● **EXERCISE**:
Give back nothing but the number of lines in these entries that contain the word "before".

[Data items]

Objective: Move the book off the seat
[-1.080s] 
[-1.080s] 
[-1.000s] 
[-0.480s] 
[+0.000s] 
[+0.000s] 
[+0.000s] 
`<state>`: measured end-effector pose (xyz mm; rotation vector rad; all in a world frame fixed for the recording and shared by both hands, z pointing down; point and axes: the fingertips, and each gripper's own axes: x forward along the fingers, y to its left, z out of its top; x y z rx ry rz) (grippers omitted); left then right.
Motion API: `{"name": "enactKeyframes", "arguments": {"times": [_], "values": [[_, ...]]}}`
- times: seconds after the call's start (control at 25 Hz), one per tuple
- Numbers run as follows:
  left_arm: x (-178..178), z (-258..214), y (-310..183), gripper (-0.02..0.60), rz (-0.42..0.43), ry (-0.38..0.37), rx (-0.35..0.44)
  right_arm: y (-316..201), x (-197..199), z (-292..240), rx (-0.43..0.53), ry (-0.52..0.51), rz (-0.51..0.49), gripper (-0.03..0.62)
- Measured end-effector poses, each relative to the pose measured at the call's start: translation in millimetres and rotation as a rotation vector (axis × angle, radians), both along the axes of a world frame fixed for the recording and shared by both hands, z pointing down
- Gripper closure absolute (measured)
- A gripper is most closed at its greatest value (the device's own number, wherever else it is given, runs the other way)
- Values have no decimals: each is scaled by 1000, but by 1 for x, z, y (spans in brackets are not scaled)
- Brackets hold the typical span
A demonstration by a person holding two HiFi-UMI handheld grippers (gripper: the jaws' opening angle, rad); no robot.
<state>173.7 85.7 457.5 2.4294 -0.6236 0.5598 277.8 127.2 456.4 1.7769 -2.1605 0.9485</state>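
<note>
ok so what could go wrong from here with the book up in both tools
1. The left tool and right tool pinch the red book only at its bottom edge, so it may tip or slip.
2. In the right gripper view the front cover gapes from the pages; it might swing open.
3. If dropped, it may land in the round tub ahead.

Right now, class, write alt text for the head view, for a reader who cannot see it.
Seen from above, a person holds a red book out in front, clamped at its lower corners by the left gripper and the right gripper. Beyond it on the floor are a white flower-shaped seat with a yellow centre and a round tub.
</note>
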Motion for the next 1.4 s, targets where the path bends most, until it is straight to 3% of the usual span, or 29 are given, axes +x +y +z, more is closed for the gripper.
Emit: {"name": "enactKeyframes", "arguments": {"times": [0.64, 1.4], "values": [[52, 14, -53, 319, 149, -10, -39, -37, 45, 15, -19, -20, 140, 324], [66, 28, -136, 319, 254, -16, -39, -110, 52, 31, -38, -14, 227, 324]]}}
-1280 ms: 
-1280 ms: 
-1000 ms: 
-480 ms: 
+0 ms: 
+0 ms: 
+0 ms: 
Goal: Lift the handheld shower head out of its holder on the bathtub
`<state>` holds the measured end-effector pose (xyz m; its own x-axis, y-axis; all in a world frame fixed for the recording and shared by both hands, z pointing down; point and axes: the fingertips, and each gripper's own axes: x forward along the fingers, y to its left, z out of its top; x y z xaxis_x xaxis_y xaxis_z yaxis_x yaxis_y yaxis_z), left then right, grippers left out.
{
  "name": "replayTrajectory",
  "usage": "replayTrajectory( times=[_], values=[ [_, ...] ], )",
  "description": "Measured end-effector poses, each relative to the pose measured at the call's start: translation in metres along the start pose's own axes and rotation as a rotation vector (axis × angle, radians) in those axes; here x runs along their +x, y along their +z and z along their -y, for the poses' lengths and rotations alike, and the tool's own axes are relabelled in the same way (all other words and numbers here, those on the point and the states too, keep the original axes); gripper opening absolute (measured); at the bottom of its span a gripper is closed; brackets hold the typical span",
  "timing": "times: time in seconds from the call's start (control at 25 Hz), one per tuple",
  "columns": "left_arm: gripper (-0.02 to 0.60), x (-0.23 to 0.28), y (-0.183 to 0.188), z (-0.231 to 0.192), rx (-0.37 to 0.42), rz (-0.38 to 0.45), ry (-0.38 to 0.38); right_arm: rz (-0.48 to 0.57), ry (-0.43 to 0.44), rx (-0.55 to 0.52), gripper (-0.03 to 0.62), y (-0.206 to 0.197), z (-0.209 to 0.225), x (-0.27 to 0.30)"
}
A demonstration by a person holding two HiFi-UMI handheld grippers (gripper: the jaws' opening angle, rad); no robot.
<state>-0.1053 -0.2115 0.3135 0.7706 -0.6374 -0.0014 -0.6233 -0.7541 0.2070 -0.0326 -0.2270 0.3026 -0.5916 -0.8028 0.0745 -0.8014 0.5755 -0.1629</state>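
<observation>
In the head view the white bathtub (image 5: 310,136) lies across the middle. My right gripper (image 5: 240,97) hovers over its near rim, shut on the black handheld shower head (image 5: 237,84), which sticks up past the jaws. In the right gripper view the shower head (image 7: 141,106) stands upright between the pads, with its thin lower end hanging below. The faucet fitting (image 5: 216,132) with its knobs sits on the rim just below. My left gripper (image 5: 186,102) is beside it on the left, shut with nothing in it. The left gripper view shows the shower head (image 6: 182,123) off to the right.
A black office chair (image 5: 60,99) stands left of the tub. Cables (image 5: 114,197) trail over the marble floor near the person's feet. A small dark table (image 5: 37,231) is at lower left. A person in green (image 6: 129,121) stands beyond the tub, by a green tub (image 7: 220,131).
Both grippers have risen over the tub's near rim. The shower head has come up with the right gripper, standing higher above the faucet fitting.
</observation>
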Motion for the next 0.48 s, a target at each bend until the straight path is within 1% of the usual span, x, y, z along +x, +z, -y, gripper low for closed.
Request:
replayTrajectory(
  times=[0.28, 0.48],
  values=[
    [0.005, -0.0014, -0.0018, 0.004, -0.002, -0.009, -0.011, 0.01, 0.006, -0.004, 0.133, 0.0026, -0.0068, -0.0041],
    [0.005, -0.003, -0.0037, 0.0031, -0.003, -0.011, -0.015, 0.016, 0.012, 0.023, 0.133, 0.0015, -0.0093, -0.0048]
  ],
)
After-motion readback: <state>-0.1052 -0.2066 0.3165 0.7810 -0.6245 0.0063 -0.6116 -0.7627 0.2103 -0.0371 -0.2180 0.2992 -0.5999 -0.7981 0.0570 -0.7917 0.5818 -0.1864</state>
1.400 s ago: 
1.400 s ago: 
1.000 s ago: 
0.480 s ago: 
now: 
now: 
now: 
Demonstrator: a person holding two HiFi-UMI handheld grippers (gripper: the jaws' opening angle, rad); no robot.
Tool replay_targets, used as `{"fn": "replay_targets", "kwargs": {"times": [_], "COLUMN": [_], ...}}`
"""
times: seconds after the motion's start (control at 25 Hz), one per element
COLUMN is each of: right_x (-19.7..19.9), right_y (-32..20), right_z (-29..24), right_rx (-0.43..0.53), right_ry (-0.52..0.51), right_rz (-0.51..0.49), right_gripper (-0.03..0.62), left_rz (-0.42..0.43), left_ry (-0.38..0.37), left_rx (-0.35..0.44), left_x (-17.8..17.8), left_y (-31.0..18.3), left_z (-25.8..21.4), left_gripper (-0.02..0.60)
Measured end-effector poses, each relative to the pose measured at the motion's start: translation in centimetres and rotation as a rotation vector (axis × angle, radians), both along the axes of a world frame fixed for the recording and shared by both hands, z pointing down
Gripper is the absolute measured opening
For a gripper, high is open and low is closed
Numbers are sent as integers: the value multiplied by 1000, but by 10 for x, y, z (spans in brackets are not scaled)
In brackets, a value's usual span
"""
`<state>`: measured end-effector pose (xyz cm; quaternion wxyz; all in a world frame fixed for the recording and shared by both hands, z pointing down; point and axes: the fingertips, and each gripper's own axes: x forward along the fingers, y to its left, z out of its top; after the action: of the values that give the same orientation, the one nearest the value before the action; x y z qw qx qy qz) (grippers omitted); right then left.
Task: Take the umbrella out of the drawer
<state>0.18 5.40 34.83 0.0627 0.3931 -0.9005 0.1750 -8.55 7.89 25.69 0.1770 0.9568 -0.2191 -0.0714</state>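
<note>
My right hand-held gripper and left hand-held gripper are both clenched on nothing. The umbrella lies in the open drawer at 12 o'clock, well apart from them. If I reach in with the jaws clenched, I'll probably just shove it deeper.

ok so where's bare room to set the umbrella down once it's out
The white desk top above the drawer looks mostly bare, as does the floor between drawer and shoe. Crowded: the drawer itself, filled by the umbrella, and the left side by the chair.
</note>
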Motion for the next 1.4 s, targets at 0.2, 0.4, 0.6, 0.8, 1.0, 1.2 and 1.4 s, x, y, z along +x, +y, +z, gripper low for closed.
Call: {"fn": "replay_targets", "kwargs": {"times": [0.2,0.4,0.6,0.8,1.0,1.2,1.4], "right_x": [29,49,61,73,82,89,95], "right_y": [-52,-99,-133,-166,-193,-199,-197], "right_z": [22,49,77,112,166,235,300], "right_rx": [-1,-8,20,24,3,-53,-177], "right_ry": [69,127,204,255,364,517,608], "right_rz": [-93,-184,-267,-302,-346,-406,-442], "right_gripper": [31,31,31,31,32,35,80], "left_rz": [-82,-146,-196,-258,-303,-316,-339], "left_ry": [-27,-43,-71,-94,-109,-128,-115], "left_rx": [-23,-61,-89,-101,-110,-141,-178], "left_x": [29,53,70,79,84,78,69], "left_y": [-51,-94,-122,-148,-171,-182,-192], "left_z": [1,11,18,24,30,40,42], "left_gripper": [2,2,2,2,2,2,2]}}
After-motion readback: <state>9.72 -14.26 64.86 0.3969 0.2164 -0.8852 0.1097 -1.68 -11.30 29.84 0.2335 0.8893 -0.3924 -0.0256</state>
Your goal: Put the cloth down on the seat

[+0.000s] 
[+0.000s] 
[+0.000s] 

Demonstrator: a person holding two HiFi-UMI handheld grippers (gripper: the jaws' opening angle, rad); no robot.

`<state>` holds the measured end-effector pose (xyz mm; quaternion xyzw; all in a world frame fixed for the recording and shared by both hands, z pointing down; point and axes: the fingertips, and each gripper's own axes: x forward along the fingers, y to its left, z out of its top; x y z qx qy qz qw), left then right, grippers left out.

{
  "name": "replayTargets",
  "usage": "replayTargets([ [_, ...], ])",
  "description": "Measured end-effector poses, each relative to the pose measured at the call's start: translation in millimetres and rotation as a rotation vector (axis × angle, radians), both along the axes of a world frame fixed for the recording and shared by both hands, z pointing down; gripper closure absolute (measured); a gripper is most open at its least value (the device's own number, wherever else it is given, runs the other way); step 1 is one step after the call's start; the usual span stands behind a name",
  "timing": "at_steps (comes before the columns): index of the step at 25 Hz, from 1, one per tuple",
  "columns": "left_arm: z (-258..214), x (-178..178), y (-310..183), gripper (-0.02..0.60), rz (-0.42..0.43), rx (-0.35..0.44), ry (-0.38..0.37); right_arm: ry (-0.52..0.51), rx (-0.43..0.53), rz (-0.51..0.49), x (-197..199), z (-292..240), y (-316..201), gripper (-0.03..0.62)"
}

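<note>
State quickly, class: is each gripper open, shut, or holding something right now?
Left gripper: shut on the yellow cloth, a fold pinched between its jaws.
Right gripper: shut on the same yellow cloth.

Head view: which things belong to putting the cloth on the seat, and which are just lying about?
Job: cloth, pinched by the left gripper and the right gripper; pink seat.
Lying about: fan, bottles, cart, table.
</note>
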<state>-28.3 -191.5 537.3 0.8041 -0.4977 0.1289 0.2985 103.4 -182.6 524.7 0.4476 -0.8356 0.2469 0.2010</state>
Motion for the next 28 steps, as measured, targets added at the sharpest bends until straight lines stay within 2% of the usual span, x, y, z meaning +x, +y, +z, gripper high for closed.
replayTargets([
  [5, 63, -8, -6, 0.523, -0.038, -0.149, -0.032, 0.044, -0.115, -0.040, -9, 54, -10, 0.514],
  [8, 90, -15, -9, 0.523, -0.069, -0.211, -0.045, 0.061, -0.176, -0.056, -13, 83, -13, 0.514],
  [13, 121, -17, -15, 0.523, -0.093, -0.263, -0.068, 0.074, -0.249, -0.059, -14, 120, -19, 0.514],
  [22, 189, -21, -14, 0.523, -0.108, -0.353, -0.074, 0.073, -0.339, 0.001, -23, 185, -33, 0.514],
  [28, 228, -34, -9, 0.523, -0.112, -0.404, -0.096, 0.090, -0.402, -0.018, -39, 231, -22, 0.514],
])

● **RESPONSE**:
2